Requests for journalists covering AI and the environment
Always aim to give your reader a full picture of the environmental issues a community and the world is facing
I’ve been in more conversations with journalists about AI and the environment recently and wanted to get some basic points down. These are my asks as someone who’s had a lot of specific issues with the way AI and the environment has been covered in the last few years. My main worry hasn’t been that AI’s being unfairly attacked. It’s more that readers are coming away with wildly inaccurate beliefs about where AI and data centers fit into the broader environmental picture. Getting this right matters a lot, because it’s very hard to keep people’s attention on climate and the environment for long. If they get distracted by a relatively small issue, they miss the opportunity to do a lot more good elsewhere. My ask isn’t that you present AI positively or negatively, it’s that you aim to give readers an accurate picture of its place in the environmental issue, and not leave them less informed about where the most pressing environmental problems are in their communities and the world more broadly.
These are all my requests. I go into more detail on each below:
Don’t imply that data centers make the computer processes inside less efficient.
For context, this recent critical story on data center buildouts checks my boxes for great coverage. I think more writing should aim for this level of quality.
The big ultimate goal: readers should leave your story with a better understanding of how data centers fit into the broader environmental problems a region or the world is facing.
If a reader leaves your story convinced that data centers are the main unique threat to a region’s water, when golf courses in the region are using 30 times more, readers have been misinformed. This often happens in coverage of data centers in Maricopa County Arizona, where data centers are framed as a unique water catastrophe for the region, but are actually using 0.12% of the county’s water, whereas golf courses use 3.8%. If you write a story about Maricopa County or somewhere else, a reader shouldn’t later be shocked to see this graph:
This is a good general rule of thumb. If after reading your article, a reader can feel shocked and confused to see some simple data completely clash with the vibes of what they just read, the article has miscommunicated the problem.
Don’t ever share contextless large numbers.
This is the singular sin of bad writing on the environment. There are 8 billion people. Anything used by even a small fraction of people globally will use huge amounts of resources by the standards of one individual person, to the point that literally anything in society can overwhelm us with its scale. If you don’t give readers a sense of proportion, you’re leaving them in the dark and unable to make good decisions about the environment. Don’t merely write “10 million gallons of water per year” or “200,000 bottles of water per day” in a vacuum. This is a huge amount of water by the standards of any individual, but it’s also about 10% of the water a large car factory might use. If you drop a lot of huge contextless numbers on your readers, they will basically always be alarmed, whether there’s a “thousand” or “million” or “billion” involved. A reader leaving your article should not be surprised to later find out that the data center you described uses as a car factory.

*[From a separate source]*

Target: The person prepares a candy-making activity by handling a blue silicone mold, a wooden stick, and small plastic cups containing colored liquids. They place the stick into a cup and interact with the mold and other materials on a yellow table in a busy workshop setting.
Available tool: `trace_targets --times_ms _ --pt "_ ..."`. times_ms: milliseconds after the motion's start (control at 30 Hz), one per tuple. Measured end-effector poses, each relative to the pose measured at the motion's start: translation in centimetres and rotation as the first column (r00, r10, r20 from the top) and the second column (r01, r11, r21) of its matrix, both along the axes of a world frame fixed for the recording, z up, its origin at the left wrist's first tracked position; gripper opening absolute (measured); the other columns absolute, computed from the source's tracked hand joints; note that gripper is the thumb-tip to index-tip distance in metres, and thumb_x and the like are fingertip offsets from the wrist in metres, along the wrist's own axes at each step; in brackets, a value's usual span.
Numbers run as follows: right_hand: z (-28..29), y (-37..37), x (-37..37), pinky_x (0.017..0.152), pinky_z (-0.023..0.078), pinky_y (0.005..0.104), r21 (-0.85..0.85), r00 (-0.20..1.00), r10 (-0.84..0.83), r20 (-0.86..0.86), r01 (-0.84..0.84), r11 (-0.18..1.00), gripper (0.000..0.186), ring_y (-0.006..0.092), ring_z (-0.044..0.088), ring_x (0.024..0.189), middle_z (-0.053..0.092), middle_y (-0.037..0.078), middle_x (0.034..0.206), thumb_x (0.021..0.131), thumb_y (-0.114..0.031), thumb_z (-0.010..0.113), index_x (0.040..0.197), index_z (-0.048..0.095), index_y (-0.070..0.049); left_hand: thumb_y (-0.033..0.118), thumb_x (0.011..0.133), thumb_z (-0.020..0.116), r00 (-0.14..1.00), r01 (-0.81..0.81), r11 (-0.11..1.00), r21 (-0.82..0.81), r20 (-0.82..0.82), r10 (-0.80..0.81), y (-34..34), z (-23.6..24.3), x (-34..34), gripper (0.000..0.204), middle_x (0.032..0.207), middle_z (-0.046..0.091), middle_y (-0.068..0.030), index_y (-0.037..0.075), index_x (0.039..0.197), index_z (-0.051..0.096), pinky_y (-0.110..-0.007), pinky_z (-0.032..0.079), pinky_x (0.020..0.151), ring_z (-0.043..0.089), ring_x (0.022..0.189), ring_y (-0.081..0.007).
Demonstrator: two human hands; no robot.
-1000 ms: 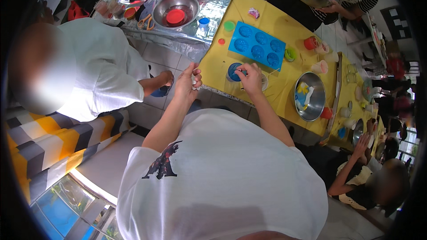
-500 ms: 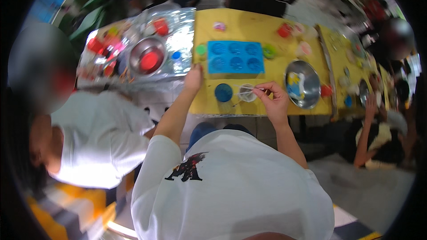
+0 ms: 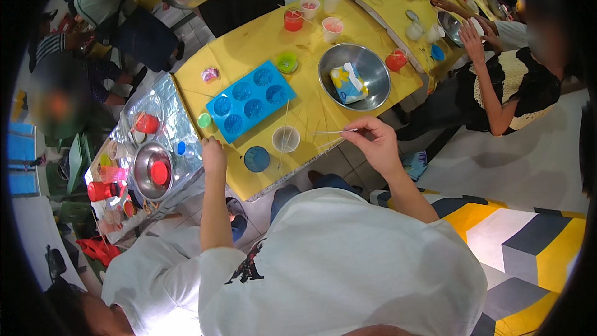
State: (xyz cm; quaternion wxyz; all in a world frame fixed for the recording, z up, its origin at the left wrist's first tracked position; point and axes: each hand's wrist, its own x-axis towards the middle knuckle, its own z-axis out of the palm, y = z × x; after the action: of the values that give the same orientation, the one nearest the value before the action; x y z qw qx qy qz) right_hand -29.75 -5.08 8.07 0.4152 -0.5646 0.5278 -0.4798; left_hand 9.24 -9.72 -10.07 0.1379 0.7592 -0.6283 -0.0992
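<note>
My right hand is pinched on a thin white stick, held level just beyond the yellow table's near edge. To its left stands a clear plastic cup with thin sticks beside it, then a blue cup. My left hand rests at the yellow table's left edge, its fingers curled together; what they hold, if anything, is hidden. Close above that hand is a small green-lidded container. A blue mould with several round, patterned hollows lies beyond the cups.
A steel bowl holding a white, yellow and blue packet stands at right, near a red cup. Red and white cups stand farther back. Left, a foil-covered table carries another steel bowl. People stand around.
The whole view has turned, so the table now slants. My right hand has moved from over the clear cup to its right, with the stick still pinched. My left hand stays at the table edge.
</note>
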Motion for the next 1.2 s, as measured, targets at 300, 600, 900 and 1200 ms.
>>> trace_targets --times_ms 300,600,900,1200 --pt "0.4 0.3 -7.9 0.066 0.043 0.0196 -0.061 0.976 -0.219 -0.003 0.218 0.974 0.010 0.0052 0.054 0.070 0.063 0.000 0.079 0.079 0.000 0.071 0.088 0.066 -0.001 0.010 0.078 0.069 0.832 0.413 0.854 -0.318 -0.251 -0.496 -7.6 13.7 -16.1 0.024 0.094 0.062 -0.0178 0.001 0.099 0.064 -0.040 0.049 0.075 0.061 0.086 -0.0360" --pt "-2.6 4.8 -15.7 0.066 0.043 0.0188 -0.004 0.861 -0.499 0.099 0.501 0.865 0.008 0.0053 0.055 0.071 0.062 0.000 0.079 0.080 0.001 0.070 0.086 0.064 -0.001 0.013 0.075 0.070 0.688 0.642 0.739 -0.204 -0.274 -0.672 -16.0 3.8 -35.0 0.029 0.095 0.061 -0.0214 -0.002 0.098 0.063 -0.041 0.049 0.080 0.060 0.090 -0.0370" --pt "-3.0 2.7 -17.7 0.063 0.043 0.0195 -0.054 0.888 -0.457 -0.055 0.455 0.889 0.008 0.0053 0.054 0.068 0.062 0.000 0.075 0.080 0.001 0.069 0.086 0.065 -0.001 0.009 0.071 0.075 0.738 0.480 0.837 -0.264 -0.395 -0.547 -12.2 8.8 -32.3 0.059 0.109 0.062 -0.0204 0.004 0.125 0.051 -0.039 0.049 0.084 0.061 0.100 -0.0349" --pt "-0.9 -4.3 -10.7 0.063 0.046 0.0222 -0.074 0.999 0.024 0.028 -0.022 0.997 0.009 0.0082 0.057 0.068 0.064 0.004 0.078 0.080 0.000 0.068 0.089 0.066 -0.001 -0.001 0.075 0.072 0.752 -0.162 0.978 -0.134 -0.658 0.034 5.1 16.1 -18.4 0.032 0.099 0.066 -0.0091 0.003 0.106 0.063 -0.026 0.050 0.065 0.061 0.077 -0.0118"
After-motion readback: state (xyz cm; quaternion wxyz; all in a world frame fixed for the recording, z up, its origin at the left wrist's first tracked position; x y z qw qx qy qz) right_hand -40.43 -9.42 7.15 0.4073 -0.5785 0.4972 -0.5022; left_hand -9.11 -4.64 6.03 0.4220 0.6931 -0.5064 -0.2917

My favorite book on good environmental communication (that I’d assign to everyone covering this if I could) is Sustainable Energy - Without the Hot Air by David MacKay. The book’s available for free online. This quote from the introduction captures how useless and harmful it is to share contextless large numbers:
This heated debate is fundamentally about numbers. How much energy could each source deliver, at what economic and social cost, and with what risks? But actual numbers are rarely mentioned. In public debates, people just say “Nuclear is a money pit” or “We have a huge amount of wave and wind.” The trouble with this sort of language is that it’s not sufficient to know that something is huge: we need to know how the one “huge” compares with another “huge,” namely our huge energy consumption. To make this comparison, we need numbers, not adjectives.
Where numbers are used, their meaning is often obfuscated by enormousness. Numbers are chosen to impress, to score points in arguments, rather than to inform. “Los Angeles residents drive 142 million miles – the distance from Earth to Mars – every single day.” “Each year, 27 million acres of tropical rainforest are destroyed.” “14 billion pounds of trash are dumped into the sea every year.” “British people throw away 2.6 billion slices of bread per year.” “The waste paper buried each year in the UK could fill 103448 double-decker buses.”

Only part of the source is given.